Background: Based on favourable outcomes in clinical trials, immune checkpoint inhibitors (ICIs), most notably programmed cell death protein 1 (PD-1) and cytotoxic T-lymphocyte antigen-4 (CTLA-4) inhibitors, are now widely used across multiple cancer types. However, due to their strict inclusion and exclusion criteria, clinical studies often do not address challenges presented by non-trial populations.
Design: This review summarises available data on the efficacy and safety of ICIs in trial-ineligible patients, including those with autoimmune disease, chronic viral infections, organ transplants, organ dysfunction, poor performance status, and brain metastases, as well as the elderly, children, and those who are pregnant. In addition, we review data concerning other real-world challenges with ICIs, including timing of therapy switch, relationships to radiotherapy or surgery, re-treatment after an immune-related toxicity, vaccinations in patients on ICIs, and current experience around ICI and coronavirus disease-19. Where possible, we provide recommendations to aid the often-difficult decision-making process in those settings.

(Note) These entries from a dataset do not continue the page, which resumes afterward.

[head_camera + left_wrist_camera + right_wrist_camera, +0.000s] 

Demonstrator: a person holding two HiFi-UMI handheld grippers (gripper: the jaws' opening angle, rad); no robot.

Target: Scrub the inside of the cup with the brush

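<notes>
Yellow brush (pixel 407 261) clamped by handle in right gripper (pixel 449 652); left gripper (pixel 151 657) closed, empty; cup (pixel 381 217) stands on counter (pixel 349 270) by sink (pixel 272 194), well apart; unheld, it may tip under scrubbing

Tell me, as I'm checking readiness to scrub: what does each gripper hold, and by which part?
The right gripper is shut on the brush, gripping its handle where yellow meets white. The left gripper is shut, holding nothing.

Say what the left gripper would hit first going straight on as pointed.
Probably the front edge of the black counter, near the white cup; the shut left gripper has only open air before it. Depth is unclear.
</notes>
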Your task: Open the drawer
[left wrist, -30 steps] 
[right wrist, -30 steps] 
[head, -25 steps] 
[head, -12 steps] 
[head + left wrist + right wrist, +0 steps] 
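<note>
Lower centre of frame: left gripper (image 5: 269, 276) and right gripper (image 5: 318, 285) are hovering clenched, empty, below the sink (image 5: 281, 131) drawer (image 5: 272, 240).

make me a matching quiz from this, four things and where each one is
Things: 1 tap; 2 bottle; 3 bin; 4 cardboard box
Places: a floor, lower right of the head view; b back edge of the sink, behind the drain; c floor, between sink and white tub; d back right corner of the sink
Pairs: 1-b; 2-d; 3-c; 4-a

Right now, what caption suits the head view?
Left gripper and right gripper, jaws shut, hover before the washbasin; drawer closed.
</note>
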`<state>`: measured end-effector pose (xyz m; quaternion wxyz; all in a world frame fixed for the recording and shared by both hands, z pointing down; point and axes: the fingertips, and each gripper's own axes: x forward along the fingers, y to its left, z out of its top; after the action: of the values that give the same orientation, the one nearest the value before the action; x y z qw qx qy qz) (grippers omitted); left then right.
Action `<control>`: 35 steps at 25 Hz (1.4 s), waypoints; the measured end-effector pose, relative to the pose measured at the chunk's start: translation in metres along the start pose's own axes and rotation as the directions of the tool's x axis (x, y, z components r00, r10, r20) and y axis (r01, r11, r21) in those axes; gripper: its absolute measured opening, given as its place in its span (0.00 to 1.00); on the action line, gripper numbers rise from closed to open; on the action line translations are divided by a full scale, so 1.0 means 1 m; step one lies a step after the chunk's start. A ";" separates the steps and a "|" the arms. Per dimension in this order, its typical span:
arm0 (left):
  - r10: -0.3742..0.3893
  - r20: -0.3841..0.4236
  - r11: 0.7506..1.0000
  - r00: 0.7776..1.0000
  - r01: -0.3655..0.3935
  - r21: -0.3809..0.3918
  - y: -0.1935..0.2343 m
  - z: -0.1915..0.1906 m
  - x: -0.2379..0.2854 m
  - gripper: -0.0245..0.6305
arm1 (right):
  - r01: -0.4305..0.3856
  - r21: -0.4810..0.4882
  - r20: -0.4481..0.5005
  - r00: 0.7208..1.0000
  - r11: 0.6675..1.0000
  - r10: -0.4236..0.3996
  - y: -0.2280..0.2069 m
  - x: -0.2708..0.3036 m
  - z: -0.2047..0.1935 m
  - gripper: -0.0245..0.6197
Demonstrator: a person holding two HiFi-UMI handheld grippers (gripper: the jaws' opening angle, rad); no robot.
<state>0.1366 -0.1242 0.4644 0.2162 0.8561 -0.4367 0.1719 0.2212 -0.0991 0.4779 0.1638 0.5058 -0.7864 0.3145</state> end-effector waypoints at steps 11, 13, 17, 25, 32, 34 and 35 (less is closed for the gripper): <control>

Conclusions: Data suggest that ICIs are often active and have an acceptable safety profile in the populations described above, with the exception of PD-1 inhibitors in solid organ transplant recipients. Decisions about whether to treat with ICIs should be personalised and require multidisciplinary input and careful counselling of patients with respect to potential risks and benefits. Clinical judgements need to be carefully weighed, considering factors such as underlying cancer type, feasibility of alternative treatment options, or activity in trial-eligible patients.
Keywords: CTLA-4; PD-1; checkpoint inhibitors; immunotherapy; special populations.